Saint Lucia (or Saint Lucy) is a Christian Martyr who is celebrated on St. Lucy’s Day, a feast on December 13th in Scandinavian countries, where young girls make a procession dressed in white and boys wear wizard like conical hats with stars on them. In this procession one girl is representative of Saint Lucia and wears a red sash and a crown of candles (so that her hands are free to carry food for her feast), remaining silent while the other children sing hymns to honor Saint Lucia. Saint Lucia is honored as a light-bringer who brings vision and light to “the blind” and the feast represents light overcoming darkness, which is an almost universal Winter Solstice theme based on astronomy. The name Lucia / Lucy shares the Latin root Lux, meaning light, with Lucifer the morning-star and fallen star.
In Catholicism, Saint Lucia’s story is that she was a young Christian girl who had a marriage with a wealthy pagan arranged by her mother. St. Lucia decided to give a large portion of her dowry to the poor. Her fiance heard about this and was outraged and reported her to the Governor of Syracuse who ordered that she burn a sacrifice to the image of the Emperor as retribution. When St. Lucia refused. She was to be burned at the stake but the wood refused to burn. She was tortured and had her eyes removed from her head – and most iconography has her either holding her eyes or her eyes on a plate. Before she was finally killed by a sword, she accurately prophecized the death of both the Governor of Syracuse and the Emperor. Not being raised Catholic myself, I first came across Saint Lucia in American folk magick, where she is worked with and prayed to for psychic ability and the gifts of prophecy.

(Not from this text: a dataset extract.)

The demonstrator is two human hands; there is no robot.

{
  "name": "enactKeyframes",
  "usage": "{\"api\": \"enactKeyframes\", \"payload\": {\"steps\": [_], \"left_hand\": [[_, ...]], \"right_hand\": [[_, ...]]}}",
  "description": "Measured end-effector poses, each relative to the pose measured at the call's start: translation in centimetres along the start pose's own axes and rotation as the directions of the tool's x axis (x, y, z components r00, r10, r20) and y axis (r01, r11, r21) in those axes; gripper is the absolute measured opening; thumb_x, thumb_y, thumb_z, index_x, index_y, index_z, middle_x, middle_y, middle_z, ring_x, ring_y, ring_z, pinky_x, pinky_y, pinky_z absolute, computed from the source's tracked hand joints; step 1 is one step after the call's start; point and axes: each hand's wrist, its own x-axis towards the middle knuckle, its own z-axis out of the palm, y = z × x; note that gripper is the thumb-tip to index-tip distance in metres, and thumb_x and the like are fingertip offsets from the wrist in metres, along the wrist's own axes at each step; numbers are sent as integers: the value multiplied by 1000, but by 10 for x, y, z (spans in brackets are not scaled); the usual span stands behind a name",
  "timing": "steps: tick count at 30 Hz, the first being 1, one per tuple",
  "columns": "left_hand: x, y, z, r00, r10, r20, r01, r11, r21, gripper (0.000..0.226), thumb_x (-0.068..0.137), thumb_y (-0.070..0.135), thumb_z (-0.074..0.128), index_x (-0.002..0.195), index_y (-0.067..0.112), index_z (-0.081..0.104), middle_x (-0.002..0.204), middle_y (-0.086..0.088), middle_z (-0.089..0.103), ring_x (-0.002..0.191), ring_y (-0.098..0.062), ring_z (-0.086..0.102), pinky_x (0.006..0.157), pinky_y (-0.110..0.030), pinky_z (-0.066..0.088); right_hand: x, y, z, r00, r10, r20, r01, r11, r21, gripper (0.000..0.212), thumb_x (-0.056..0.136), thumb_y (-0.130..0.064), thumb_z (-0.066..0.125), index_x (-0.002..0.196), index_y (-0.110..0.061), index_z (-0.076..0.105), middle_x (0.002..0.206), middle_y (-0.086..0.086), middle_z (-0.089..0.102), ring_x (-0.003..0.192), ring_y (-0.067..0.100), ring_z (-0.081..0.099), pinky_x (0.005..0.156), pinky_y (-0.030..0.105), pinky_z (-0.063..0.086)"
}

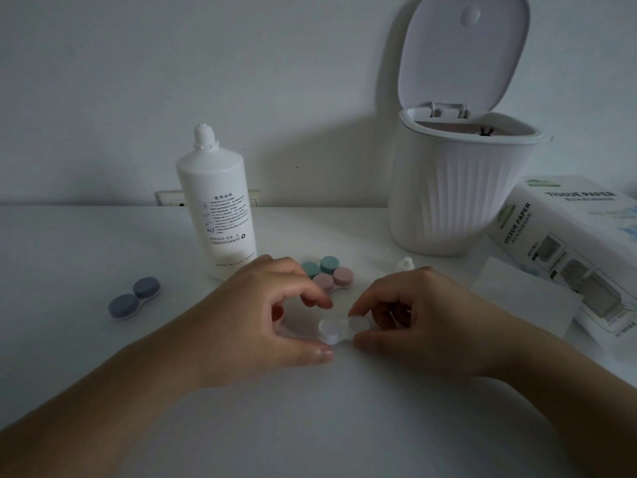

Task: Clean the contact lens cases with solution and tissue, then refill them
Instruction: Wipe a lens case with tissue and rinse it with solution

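A white contact lens case (336, 331) lies on the white table between my hands. My left hand (265, 312) curls around its left side, thumb tip touching the near edge of the left cap. My right hand (424, 315) pinches the right cap (358, 324) between thumb and forefinger. Behind the hands stand a green case (320, 265) and a pink case (334, 279), side by side. A blue-grey case (134, 297) lies at the left. The white solution bottle (217, 201) stands uncapped behind my left hand; its small cap (405, 264) rests behind my right hand.
A white ribbed bin (458, 188) with its lid raised stands at the back right. A tissue paper pack (579, 243) lies at the right edge, with a loose tissue sheet (524, 298) in front of it. A wall socket (172, 198) sits behind the bottle.
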Motion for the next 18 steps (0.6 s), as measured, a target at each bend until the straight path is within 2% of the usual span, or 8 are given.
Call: {"api": "enactKeyframes", "payload": {"steps": [5, 9, 12, 16, 18], "left_hand": [[3, -2, 8, 999, -3, -35, 3, 1000, -5, 39, 65, 64, 80, 97, 44, 72, 106, 20, 59, 96, -7, 51, 72, -20, 46], [4, -4, 8, 998, -27, -54, 24, 999, -45, 31, 67, 55, 84, 93, 41, 74, 101, 16, 62, 88, -14, 54, 71, -32, 50], [5, -4, 9, 998, -31, -52, 27, 997, -72, 29, 66, 55, 84, 91, 42, 74, 99, 15, 63, 84, -17, 53, 70, -35, 49], [6, -5, 8, 997, -52, -49, 46, 992, -115, 35, 63, 63, 78, 92, 44, 74, 99, 13, 64, 80, -18, 52, 69, -34, 47], [6, -5, 7, 996, -67, -54, 60, 990, -125, 32, 64, 58, 82, 90, 43, 75, 98, 12, 65, 77, -17, 52, 69, -34, 49]], "right_hand": [[1, 1, 0, 999, -41, -21, 41, 999, 19, 18, 80, -37, 79, 96, -30, 76, 74, -6, 64, 65, 13, 56, 57, 20, 43], [1, 2, 0, 999, -46, -26, 46, 998, 31, 19, 80, -38, 79, 97, -30, 75, 73, -7, 63, 63, 10, 54, 58, 26, 45], [2, 4, 0, 998, -50, -29, 51, 998, 20, 20, 80, -40, 78, 97, -31, 75, 73, -7, 62, 62, 9, 53, 58, 26, 45], [2, 5, -2, 997, -61, -44, 63, 997, 37, 26, 77, -49, 77, 100, -36, 73, 75, -6, 63, 60, 7, 52, 56, 19, 41], [0, 6, -6, 995, -48, -92, 55, 995, 78, 31, 76, -53, 73, 104, -42, 71, 77, -5, 64, 59, 9, 51, 55, 19, 42]]}}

As we know with many regions that become Christianized or dual-faith, the Paganism and Christianity starts to become very blurred. Old Pagan customs blend into newer Christian ones and older deities and spirits begin to merge with the newer Christian saints. There are several theories about Saint Lucia’s origins in Scandinavian countries. Some link her to Sol or Sunna, and others with Holda and Berchta, who were also celebrated during the Winter Solstice time in these regions. However, one of the most interesting connections that I’ve come across is in The Luminous Stone: Lucifer in Western Esotericism anthology edited by Daniel Schulke and Michael Howard. In it, Swedish ethnologist and occult researcher Fredrik Eytzinger has a chapter on Saint Lucia entitled “Saint Lucifer and the Black Arts.”
In parts of Norway, she’s associated with the various hidden folk of the region and its said that between St. Lucy’s Day and Yule that trolls, witches and evil spirits roam wild in a procession called Lussiferda, where St. Lucia under the name Lussi is a witch and demoness leading the event. In The Luminous Stone, Eytzinger discusses how folks in the western parts of Sweden refuse to take part in St. Lucy’s Feast and that she was either seen as a form of Lilith or as a female embodiment of Lucifer. There are many interesting comparisons with Lilith being the mother of the Hidden Folk and demons in Jewish folklore and with Lucia being associated with the Hidden Folk of Sweden and Norway.
This idea shared with Diana and Aradia (who is an avatar embodiment and daughter of Diana) from the Gospel of Aradia who are often linked Herodias, Lilith, and Holda, who as mentioned before is also linked with Saint Lucia. All of these figures are also seen in various degrees as the Witch Queen archetype goddess of the Witch’s Sabbath. Diana in the Gospel of Aradia is seen as the mother of the Hidden Folk and consort of Lucifer and is linked to the cat, which is historically tied to witchcraft. Interestingly enough, on Saint Lucia’s Day, it is tradition to bake buns called Lussekatter, which translates to “Lucia cats” as the buns resemble cat-tails. I highly suggest checking out The Luminous Stone (which is a fantastic anthology in general) for more of Eytzinger’s connections between Saint Lucia, Lilith, and Lucifer in Scandinavia.